Assignment -> Return the data. Every word must match.

·····

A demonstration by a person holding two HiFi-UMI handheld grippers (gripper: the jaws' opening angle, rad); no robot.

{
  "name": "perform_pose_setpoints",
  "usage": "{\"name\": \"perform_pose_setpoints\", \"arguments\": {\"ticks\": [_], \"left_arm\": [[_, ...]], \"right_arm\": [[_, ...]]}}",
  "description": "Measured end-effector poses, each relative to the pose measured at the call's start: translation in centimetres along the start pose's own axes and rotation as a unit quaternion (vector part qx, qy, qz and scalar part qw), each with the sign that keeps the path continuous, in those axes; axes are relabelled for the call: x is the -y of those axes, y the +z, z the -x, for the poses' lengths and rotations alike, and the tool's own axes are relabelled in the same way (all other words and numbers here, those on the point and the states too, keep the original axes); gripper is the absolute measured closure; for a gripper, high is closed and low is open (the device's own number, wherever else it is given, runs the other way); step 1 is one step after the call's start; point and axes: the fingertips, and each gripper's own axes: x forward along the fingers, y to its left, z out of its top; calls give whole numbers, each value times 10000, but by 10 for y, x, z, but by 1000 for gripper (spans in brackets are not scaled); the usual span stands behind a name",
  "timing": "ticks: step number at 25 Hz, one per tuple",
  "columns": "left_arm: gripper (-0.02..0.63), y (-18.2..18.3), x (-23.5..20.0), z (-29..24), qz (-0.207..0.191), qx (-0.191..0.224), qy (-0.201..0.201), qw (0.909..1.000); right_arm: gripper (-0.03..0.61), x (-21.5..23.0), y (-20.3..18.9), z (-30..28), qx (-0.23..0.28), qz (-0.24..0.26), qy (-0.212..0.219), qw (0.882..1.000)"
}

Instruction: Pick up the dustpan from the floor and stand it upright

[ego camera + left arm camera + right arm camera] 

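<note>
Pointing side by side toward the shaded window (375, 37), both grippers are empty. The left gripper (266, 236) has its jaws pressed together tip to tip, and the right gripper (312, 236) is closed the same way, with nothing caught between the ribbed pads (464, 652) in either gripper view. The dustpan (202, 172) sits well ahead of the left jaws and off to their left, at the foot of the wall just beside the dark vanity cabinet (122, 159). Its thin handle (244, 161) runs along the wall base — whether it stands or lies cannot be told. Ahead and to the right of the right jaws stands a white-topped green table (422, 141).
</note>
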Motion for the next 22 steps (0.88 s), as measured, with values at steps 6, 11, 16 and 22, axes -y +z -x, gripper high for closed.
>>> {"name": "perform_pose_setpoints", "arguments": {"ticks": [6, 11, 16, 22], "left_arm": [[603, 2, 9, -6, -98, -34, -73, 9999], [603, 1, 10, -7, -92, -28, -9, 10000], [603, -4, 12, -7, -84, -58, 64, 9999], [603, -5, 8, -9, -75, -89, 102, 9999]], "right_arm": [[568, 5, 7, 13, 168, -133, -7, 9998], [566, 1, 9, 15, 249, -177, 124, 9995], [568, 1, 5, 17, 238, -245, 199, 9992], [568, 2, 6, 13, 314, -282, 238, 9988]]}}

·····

Answer below ->
A demonstration by a person holding two HiFi-UMI handheld grippers (gripper: the jaws' opening angle, rad); no robot.

{
  "name": "perform_pose_setpoints",
  "usage": "{\"name\": \"perform_pose_setpoints\", \"arguments\": {\"ticks\": [_], \"left_arm\": [[_, ...]], \"right_arm\": [[_, ...]]}}",
  "description": "Measured end-effector poses, each relative to the pose measured at the call's start: translation in centimetres along the start pose's own axes and rotation as a unit quaternion (vector part qx, qy, qz and scalar part qw), each with the sign that keeps the path continuous, in those axes; axes are relabelled for the call: x is the -y of those axes, y the +z, z the -x, for the poses' lengths and rotations alike, and the tool's own axes are relabelled in the same way (all other words and numbers here, those on the point and the states too, keep the original axes); gripper is the absolute measured closure; for a gripper, high is closed and low is open (the device's own number, wherever else it is given, runs the other way); step 1 is one step after the call's start; point and axes: the fingertips, and each gripper's own axes: x forward along the fingers, y to its left, z out of its top; calls give whole numbers, each value times 10000, but by 10 for y, x, z, but by 1000 for gripper (spans in brackets are not scaled); the usual span stands behind a name",
  "timing": "ticks: step number at 25 Hz, one per tuple",
  "columns": "left_arm: gripper (-0.02..0.63), y (-18.2..18.3), x (-23.5..20.0), z (-29..24), qz (-0.207..0.191), qx (-0.191..0.224), qy (-0.201..0.201), qw (0.909..1.000); right_arm: gripper (-0.03..0.61), x (-21.5..23.0), y (-20.3..18.9), z (-30..28), qx (-0.23..0.28), qz (-0.24..0.26), qy (-0.212..0.219), qw (0.882..1.000)"
}

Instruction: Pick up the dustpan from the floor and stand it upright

[ego camera + left arm camera + right arm camera] 

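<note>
Pointing side by side toward the shaded window (375, 37), both grippers are empty. The left gripper (266, 236) has its jaws pressed together tip to tip, and the right gripper (312, 236) is closed the same way, with nothing caught between the ribbed pads (464, 652) in either gripper view. The dustpan (202, 172) sits well ahead of the left jaws and off to their left, at the foot of the wall just beside the dark vanity cabinet (122, 159). Its thin handle (244, 161) runs along the wall base — whether it stands or lies cannot be told. Ahead and to the right of the right jaws stands a white-topped green table (422, 141).
</note>
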Motion for the next 22 steps (0.88 s), as measured, with values at steps 6, 11, 16 and 22, axes -y +z -x, gripper high for closed.
>>> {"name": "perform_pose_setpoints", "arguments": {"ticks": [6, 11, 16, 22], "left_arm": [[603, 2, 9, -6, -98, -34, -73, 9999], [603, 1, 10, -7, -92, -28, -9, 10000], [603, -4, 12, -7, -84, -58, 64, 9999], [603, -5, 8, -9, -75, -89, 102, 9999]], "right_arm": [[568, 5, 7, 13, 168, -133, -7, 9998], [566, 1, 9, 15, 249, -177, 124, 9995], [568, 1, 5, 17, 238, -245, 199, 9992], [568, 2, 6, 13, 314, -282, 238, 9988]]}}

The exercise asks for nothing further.